The initiative remains only on paper in Karnataka, the industry body said in a pre-budget memorandum to Finance Minister Nirmala Sitharaman.

“It is difficult to access loans under this scheme as banks put up barriers after giving their acceptance in principle online. It should be mandatory for banks to post statistical information on notice boards on loans disbursed under the program,” Kassia said.

The industry body suggested that the government task the State Level Bankers Committee (SLBC) with monitoring progress under the scheme.

Sitharaman had, in his first budget in July 2019, announced some plans to rescue the MSME sector from distress. These included access to loans of up to Rs 1 crore in 59 minutes through a dedicated online portal.

The industry body, while thanking the government for introducing the scheme, said there was a need to simplify things and speed up the process if MSME units were to benefit.

Most of the requests from the industry body this time concerned the difficulty of accessing adequate and timely credit facilities from banks and other financial institutions.

Approval of loans, both term and working capital, by banks is delayed and this puts great pressure on industrial units, according to the memorandum. Kassia urged the Minister of Finance to order banks to display in their branches information about financial products available to the MSME sector.

The industry body said complex collateral requirements at banks made it difficult for small and medium-sized units to access loans and pointed out that transaction costs at banks were also very high.

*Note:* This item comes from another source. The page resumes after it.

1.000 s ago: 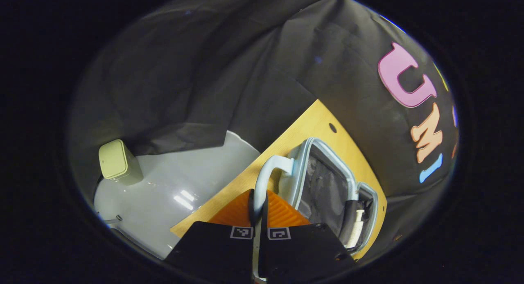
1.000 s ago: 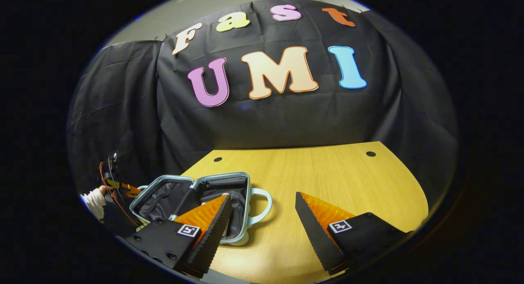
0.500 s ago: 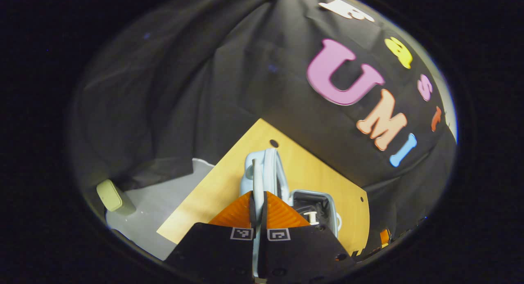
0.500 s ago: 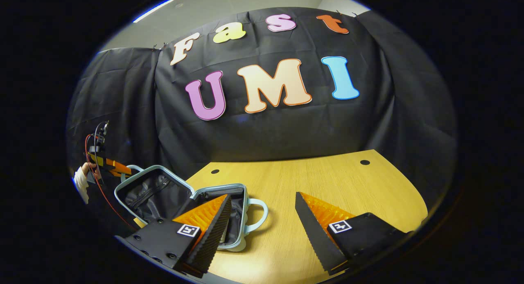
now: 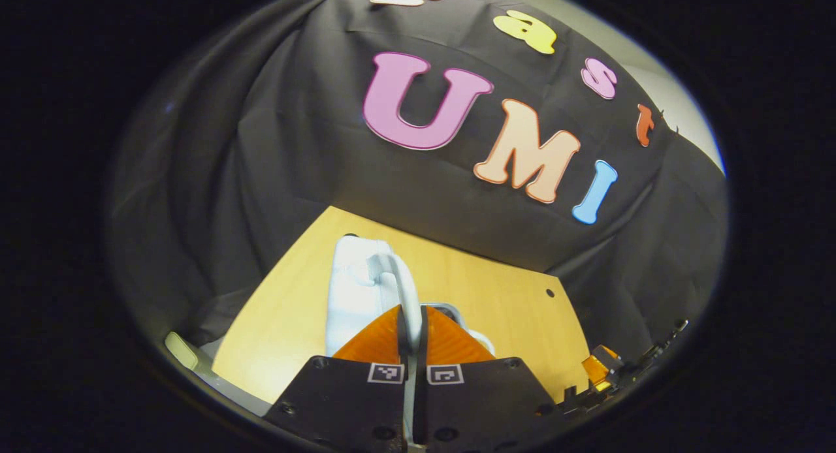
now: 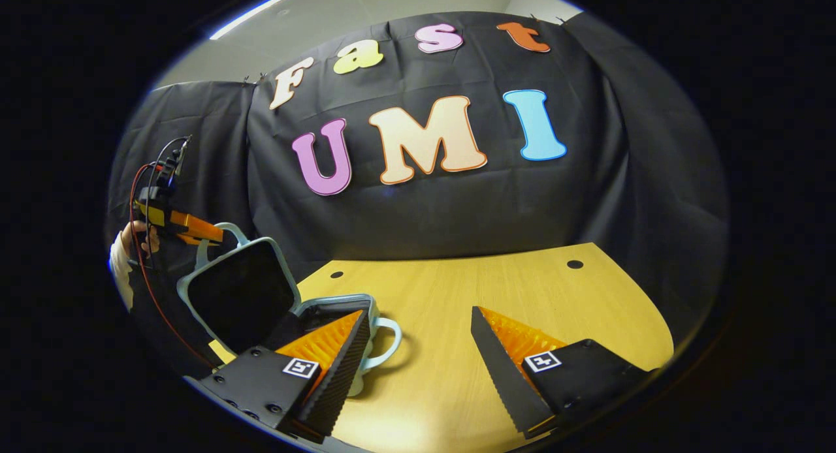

The fees levied for the annual renewal of SME loans by banks represent a heavy burden. In the majority of cases, according to the memorandum, the working capital limits provided by the banks are not adequate and they are further reduced after the banks recover the interest. This triggers a vicious cycle, according to the memorandum.

Banks grant a moratorium period of 6 to 12 months for the repayment of the principal. In most cases, units would not start operations within this time frame due to lack of funds and depleted working capital. The developer is trying to borrow money from foreigners, which will push it into more debt, the memorandum says, while seeking a longer moratorium period of two to three years.